Line by line, reproduce exactly the beginning of the listing below, ending with the line that contains "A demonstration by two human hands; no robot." and adding nothing.

********

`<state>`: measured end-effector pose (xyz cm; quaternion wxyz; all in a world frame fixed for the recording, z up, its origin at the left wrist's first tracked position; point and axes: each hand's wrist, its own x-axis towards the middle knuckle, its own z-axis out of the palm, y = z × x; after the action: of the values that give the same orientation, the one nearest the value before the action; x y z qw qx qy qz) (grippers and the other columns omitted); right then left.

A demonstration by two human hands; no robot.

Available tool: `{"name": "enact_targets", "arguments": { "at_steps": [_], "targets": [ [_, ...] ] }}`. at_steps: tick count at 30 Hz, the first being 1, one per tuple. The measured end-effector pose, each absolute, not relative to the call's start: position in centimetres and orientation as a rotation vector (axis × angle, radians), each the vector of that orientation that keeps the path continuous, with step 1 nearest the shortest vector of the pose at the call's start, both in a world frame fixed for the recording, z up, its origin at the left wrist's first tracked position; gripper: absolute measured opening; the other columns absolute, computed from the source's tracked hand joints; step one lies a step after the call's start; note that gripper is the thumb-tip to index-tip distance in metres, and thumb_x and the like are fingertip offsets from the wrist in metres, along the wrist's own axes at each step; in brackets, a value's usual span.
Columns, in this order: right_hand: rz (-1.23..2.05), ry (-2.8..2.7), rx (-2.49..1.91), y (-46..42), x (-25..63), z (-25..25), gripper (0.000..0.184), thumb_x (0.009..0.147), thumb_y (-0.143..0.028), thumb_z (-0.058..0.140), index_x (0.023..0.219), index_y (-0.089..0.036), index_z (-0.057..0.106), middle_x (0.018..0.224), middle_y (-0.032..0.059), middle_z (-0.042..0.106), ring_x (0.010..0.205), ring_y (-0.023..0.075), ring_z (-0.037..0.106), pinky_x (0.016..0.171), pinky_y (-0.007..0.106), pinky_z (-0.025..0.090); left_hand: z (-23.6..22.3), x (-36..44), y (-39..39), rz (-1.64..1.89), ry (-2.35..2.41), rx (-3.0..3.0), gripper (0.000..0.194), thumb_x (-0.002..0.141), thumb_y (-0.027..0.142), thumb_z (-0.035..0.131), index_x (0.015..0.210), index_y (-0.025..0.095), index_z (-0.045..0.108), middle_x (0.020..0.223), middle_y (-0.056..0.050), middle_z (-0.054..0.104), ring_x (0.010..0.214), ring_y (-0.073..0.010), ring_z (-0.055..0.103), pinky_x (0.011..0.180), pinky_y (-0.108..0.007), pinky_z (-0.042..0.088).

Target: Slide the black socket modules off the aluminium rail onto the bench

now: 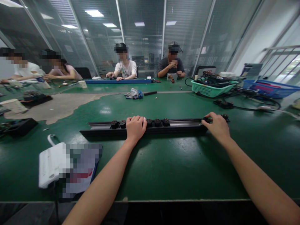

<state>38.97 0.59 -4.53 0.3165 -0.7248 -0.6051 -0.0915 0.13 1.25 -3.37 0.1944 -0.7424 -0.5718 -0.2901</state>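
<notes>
A long black metal channel [185,126] lies crosswise on the green table, its inside bare and silvery in places. Several round black socket modules [157,122] sit in its trough around the middle. My left hand [136,128] is closed over the channel among these modules, fingers curled over the far side. At the channel's right end, my right hand [217,126] pinches a small black part [207,119] between thumb and fingers; its exact shape is mostly hidden. Another dark piece [225,117] shows just beyond the right hand.
A white power adapter [52,165] and a pixelated sheet lie front left. Toward the back right stand a green basket [211,89] of cables and a blue basket [269,89]. Grey-blue gloves [133,93] lie mid-table. Several people sit across the table, near a long blue bar [117,81].
</notes>
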Motion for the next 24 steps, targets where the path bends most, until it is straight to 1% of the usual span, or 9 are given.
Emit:
{"name": "enact_targets", "arguments": {
  "at_steps": [5,17,24],
  "targets": [
    [-0.223,-1.576,-1.903,0.67,39.22,-4.52,0.026,0.081,-0.042,0.058,0.099,-0.023,0.065,0.089,0.0075,0.058,0.086,0.0251,0.057,0.077,0.039,0.047,-3.46,0.11,1.31,-0.808,-1.593,-2.071,0.039,0.103,0.034,0.035,0.083,0.022,0.066,0.090,-0.009,0.073,0.089,-0.0248,0.063,0.084,-0.043,0.035],
    [-0.243,-1.534,-1.991,0.57,39.21,-4.49,0.031,0.082,-0.043,0.057,0.104,-0.023,0.064,0.092,0.0083,0.058,0.084,0.0251,0.057,0.073,0.038,0.046,-3.47,0.11,1.29,-0.798,-1.591,-2.064,0.039,0.103,0.034,0.035,0.083,0.022,0.066,0.092,-0.009,0.073,0.089,-0.0248,0.063,0.085,-0.043,0.035],
    [-0.205,-1.488,-2.011,0.78,39.97,-4.65,0.030,0.081,-0.041,0.059,0.105,-0.023,0.065,0.094,0.0089,0.058,0.082,0.0243,0.057,0.074,0.038,0.046,-3.33,0.16,1.20,-0.828,-1.611,-2.084,0.038,0.102,0.034,0.036,0.083,0.022,0.067,0.091,-0.009,0.073,0.090,-0.0254,0.063,0.086,-0.043,0.035]
  ]
}}
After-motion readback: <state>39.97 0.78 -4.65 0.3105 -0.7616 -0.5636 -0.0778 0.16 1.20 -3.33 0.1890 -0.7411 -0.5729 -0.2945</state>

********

- [Task result]:
`<state>`: measured end-effector pose (xyz cm; quaternion wxyz; all in a world frame fixed for the recording, z up, its origin at the left wrist's first tracked position; point and axes: each hand's wrist, its own x-axis towards the middle knuckle, its own z-axis out of the palm, y = z × x; after the action: of the values that give the same orientation, the one nearest the value before the action; x y z qw qx qy qz) (grippers and the other columns omitted); right then left.

A demonstration by two human hands; no robot.

Nothing else is needed for this exercise.